Nora Collins v. Pond Creek Mining Company

751 F.3d 180, 2014 WL 1711718, 2014 U.S. App. LEXIS 8211
CourtCourt of Appeals for the Fourth Circuit
DecidedMay 1, 2014
Docket13-1702
StatusPublished
Cited by5 cases

This text of 751 F.3d 180 (Nora Collins v. Pond Creek Mining Company) is published on Counsel Stack Legal Research, covering Court of Appeals for the Fourth Circuit primary law. Counsel Stack provides free access to over 12 million legal documents including statutes, case law, regulations, and constitutions.

Bluebook
Nora Collins v. Pond Creek Mining Company, 751 F.3d 180, 2014 WL 1711718, 2014 U.S. App. LEXIS 8211 (4th Cir. 2014).

Opinion

Reversed and remanded by published opinion. Judge WILKINSON wrote the opinion, in which Judge KING and Judge FLOYD joined.

WILKINSON, Circuit Judge:

This case is the latest chapter in a long-running dispute between Nora Collins (“Mrs.Collins”) and Pond Creek Mining Company (“Pond Creek”) regarding her claim to survivor’s benefits under the Black Lung Benefits Act, 30 U.S.C. §§ 901-945 (the “Act”). Mrs. Collins petitions for review of an April 2013 decision of the Benefits Review Board (“BRB”) affirming the denial of benefits by an Administrative Law Judge (“ALJ”). She challenges the ALJ’s ruling that she failed to prove that her husband’s pneumoconiosis hastened his death. For the reasons that follow, we reverse the BRB’s decision and remand for an award of benefits.

I.

A.

Johnnie Collins (“Mr.Collins”) worked in various mining-industry jobs for more than thirty-six years between 1943 and 1983, including at Pond Creek for the last eleven. He was also a regular smoker during this time, though he later quit. When he stopped working for Pond Creek in 1983, Mr. Collins filed a claim for lifetime benefits under the Act.

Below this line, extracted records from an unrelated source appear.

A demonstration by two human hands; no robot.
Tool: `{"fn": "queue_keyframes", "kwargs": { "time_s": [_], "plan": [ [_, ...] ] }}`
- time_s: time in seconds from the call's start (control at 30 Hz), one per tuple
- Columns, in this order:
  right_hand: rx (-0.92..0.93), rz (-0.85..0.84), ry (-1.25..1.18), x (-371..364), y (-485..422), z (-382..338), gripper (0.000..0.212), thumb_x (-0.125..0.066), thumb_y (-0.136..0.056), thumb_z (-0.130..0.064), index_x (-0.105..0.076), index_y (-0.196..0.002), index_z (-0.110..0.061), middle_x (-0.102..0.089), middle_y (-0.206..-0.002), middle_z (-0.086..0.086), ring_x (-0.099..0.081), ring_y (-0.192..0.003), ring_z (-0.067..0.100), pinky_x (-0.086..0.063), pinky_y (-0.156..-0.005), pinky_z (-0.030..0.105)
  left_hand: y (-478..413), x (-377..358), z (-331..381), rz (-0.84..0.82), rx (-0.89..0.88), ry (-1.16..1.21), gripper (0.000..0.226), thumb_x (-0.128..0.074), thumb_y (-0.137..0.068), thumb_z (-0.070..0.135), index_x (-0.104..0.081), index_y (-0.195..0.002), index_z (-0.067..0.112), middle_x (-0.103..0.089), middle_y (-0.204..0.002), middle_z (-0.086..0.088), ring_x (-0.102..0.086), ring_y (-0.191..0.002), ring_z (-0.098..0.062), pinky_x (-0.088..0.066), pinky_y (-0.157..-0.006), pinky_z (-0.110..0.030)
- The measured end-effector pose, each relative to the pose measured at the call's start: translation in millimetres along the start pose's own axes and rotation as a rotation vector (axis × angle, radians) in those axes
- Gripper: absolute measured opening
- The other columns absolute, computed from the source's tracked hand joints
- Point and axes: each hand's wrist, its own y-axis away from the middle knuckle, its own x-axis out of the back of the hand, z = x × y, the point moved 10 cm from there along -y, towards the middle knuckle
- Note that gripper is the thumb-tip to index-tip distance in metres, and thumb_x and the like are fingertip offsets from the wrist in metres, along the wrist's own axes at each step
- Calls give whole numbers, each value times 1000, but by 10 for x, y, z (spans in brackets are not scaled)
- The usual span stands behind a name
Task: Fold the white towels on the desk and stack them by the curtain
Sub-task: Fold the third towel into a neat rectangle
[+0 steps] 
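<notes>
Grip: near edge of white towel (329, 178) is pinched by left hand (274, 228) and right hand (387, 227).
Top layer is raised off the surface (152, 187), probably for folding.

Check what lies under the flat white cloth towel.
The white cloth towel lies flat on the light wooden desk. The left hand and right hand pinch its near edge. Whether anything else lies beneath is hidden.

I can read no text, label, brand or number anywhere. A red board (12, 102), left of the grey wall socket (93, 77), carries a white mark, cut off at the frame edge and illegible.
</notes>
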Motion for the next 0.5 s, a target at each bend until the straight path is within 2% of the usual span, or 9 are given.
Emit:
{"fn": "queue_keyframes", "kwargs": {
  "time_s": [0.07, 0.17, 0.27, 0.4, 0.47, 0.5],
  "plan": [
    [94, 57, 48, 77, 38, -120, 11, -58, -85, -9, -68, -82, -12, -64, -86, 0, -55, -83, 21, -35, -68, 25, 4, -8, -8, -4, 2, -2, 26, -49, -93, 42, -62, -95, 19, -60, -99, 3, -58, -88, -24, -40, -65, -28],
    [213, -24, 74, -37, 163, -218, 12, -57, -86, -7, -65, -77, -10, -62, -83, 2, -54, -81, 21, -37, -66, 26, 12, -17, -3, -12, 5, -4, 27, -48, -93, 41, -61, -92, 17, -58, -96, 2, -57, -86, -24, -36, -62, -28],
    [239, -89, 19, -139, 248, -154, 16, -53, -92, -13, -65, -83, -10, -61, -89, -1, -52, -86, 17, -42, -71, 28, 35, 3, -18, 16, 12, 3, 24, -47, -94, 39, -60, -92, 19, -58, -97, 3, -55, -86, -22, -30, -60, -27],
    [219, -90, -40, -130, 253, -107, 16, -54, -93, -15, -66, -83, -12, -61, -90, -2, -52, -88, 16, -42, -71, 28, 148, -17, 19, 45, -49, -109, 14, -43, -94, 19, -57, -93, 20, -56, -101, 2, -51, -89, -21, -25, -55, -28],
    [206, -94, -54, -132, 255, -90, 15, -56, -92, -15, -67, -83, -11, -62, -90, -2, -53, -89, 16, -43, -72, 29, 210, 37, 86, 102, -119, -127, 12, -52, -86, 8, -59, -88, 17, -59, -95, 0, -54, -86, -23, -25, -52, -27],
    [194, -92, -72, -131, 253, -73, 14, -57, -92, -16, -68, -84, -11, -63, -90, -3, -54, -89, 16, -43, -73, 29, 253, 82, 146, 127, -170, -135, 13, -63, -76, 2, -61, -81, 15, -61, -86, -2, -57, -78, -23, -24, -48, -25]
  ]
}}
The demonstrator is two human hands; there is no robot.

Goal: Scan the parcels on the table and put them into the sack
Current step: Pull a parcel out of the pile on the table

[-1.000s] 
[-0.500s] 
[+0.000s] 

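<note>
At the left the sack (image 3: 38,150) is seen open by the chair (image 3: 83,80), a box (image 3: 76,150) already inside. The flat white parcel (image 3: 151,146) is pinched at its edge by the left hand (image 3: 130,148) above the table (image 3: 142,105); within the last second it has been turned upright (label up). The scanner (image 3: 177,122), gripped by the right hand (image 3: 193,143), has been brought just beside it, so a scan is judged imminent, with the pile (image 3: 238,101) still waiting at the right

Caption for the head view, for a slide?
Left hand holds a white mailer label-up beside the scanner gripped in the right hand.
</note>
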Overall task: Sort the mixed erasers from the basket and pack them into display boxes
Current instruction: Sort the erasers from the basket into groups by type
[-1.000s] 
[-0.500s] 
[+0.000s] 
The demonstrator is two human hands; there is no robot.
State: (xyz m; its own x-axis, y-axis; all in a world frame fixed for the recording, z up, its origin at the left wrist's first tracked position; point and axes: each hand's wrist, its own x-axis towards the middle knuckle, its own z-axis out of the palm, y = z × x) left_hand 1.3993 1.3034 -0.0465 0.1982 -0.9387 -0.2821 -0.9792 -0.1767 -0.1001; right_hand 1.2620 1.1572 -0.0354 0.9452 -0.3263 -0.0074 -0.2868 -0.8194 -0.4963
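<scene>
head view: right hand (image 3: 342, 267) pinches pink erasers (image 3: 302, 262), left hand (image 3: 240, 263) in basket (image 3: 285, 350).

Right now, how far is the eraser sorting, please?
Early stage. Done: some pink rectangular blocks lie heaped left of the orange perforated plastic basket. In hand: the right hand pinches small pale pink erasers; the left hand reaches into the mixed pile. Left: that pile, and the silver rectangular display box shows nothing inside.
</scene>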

Five years later, ALJ Lawrence ruled in his favor. See Collins v. Pond Creek Coal Co., No. 85-BLA-5349 (Feb. 25, 1988). Under the Act’s implementing regulations, a miner has pneumoconiosis if he meets one of two conditions. He must either have “clinical pneumoconiosis” (a particular set of diseases recognized by the medical community) or “legal pneumoconiosis” (a broader category that includes any chronic lung disease arising out of coal mine employment). See 20 C.F.R. § 718.201(a); Barber v. Director, OWCP, 43 F.3d 899, 901 (4th Cir.1995). The ALJ determined that although the x-rays did not show Mr. Collins to have clinical pneumoconiosis, the miner did have a chronic respiratory condition known as Chronic Obstructive Pulmonary Disease (“COPD”). Moreover, the best evidence indicated that his work in the coal mines had contributed to this condition. As a result, he was afflicted with pneumoconiosis for purposes of the Act. Determining that the pneumoconiosis had totally disabled Mr. Collins, the ALJ ruled him entitled to benefits. Pond Creek did not appeal, and the mining company provided Mr. Collins the required payments until his death in 1997.

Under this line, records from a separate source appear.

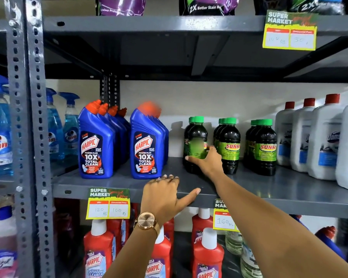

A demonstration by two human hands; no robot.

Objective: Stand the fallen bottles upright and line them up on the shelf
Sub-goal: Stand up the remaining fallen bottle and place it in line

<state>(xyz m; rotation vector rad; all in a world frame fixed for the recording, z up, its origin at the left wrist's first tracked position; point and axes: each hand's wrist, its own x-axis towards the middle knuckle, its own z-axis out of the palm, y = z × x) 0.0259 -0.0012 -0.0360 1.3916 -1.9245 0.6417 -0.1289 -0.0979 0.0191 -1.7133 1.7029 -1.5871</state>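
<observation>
On the grey middle shelf (269, 189) all bottles stand upright in rows. My right hand (207, 163) reaches in and wraps around the green label of the leftmost dark bottle (197, 131), which has a green cap; thumb on its left, fingers on its right. Two more rows of dark green-capped bottles (229, 141) (266, 145) stand to its right. My left hand (161, 195), with a watch on the wrist, rests on the shelf's front edge, fingers on top and thumb along the lip, holding nothing.
Two rows of blue Harpic bottles (147, 145) stand left of the dark ones, white jugs (323, 141) to the right. Blue spray bottles (70, 125) sit behind the steel upright (26, 117). Red bottles (207, 255) fill the shelf below; price tags (108, 205) hang from the edges.
</observation>
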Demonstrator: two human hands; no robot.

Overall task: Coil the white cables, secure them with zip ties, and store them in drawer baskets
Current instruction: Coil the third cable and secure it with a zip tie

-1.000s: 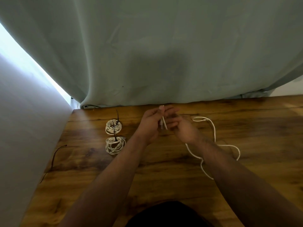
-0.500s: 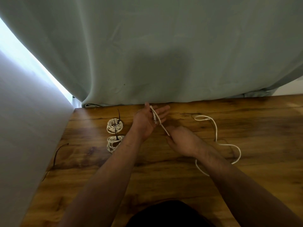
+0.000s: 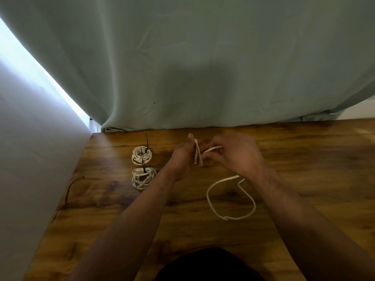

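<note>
The left hand (image 3: 181,159) grips a few short loops of the white cable (image 3: 207,196) between thumb and fingers. The right hand (image 3: 236,157), just beside it, pinches the next stretch. The rest of the cable lies slack on the wooden table (image 3: 304,169) under the right wrist. Two tied coils (image 3: 140,151) (image 3: 142,180) lie left, and a loose black zip tie (image 3: 68,196) lies farther left.
</note>
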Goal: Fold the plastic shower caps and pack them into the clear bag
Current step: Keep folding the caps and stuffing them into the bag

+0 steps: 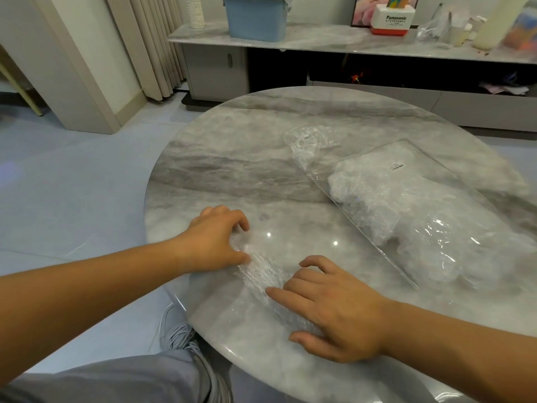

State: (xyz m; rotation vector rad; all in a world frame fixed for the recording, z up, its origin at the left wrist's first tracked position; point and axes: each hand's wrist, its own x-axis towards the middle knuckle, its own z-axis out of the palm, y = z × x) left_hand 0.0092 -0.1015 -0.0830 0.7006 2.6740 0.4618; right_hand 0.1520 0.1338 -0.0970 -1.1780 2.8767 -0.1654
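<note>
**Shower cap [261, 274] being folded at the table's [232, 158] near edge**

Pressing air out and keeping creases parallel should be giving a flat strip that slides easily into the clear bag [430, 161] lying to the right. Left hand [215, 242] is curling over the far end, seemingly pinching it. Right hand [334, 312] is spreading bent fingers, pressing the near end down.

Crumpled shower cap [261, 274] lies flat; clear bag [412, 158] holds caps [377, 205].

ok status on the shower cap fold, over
Left hand pinches one end of shower cap, right hand presses the other. Cap stretched on table, not bagged. Clear bag at right, nothing between.
</note>
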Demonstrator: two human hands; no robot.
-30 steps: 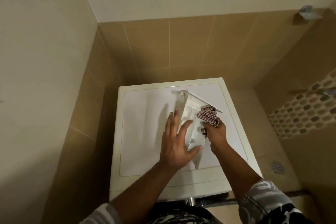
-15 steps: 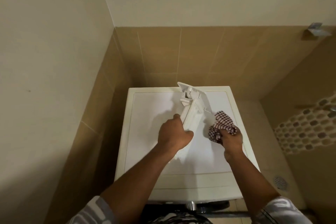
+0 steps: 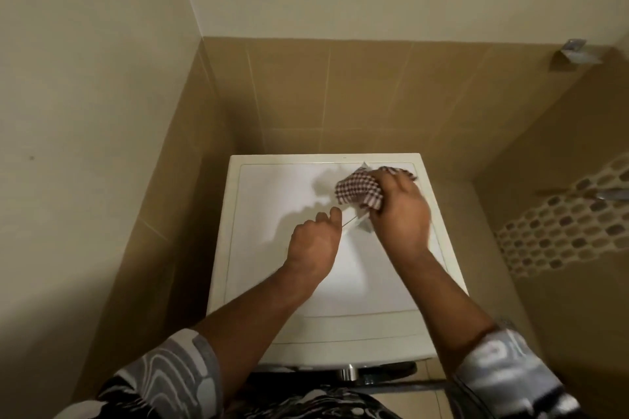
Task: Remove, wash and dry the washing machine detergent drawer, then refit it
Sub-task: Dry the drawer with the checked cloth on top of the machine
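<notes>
White plastic: detergent drawer (image 3: 355, 222) noted toward far right corner of washing machine top (image 3: 272, 248), mostly under checked cloth (image 3: 357, 192). Left hand (image 3: 315, 241) fingers curled, pinching its near end; right hand (image 3: 401, 214) fingers bunched round cloth. Judged light, stiff, slick if damp; best gripped by side walls. Tiled wall (image 3: 306, 95) close behind.

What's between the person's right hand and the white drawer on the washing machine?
A checked cloth, in the head view: the right hand holds it bunched against the drawer, hiding most of it.
</notes>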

Shortly after Mr. Collins died, Mrs. Collins applied for survivor’s benefits pursuant to 30 U.S.C. § 922(a)(2). Pond Creek opposed an award to the widow and asked for a hearing before an ALJ. ALJ Morgan ruled in 2001 that the 1988 ALJ Decision was not entitled to collateral estoppel on the issue of whether Mr. Collins suffered from pneumoconiosis. Upon reweighing the evidence, he concluded that Mr. Collins did not suffer from pneumoconiosis. After several additional administrative rulings, Mrs. Collins petitioned this court for review. We vacated the ALJ’s denial of benefits. See Collins v. Pond Creek Mining Co., 468 F.3d 213 (4th Cir.2006). We held that the doctrine of collateral estoppel did indeed apply to the holding of the 1988 *183 ALJ Decision that Mr. Collins suffered from pneumoconiosis due to coal dust exposure. Furthermore, we rejected ALJ Morgan’s alternate holding, affirmed by the BRB, that even if Mr. Collins had suffered from pneumoconiosis, Mrs. Collins had failed to establish that Mr. Collins’s death was due to the disease. See Collins, 468 F.3d at 223-24. We remanded for further proceedings to determine if pneumoconiosis contributed to Mr. Collins’s death.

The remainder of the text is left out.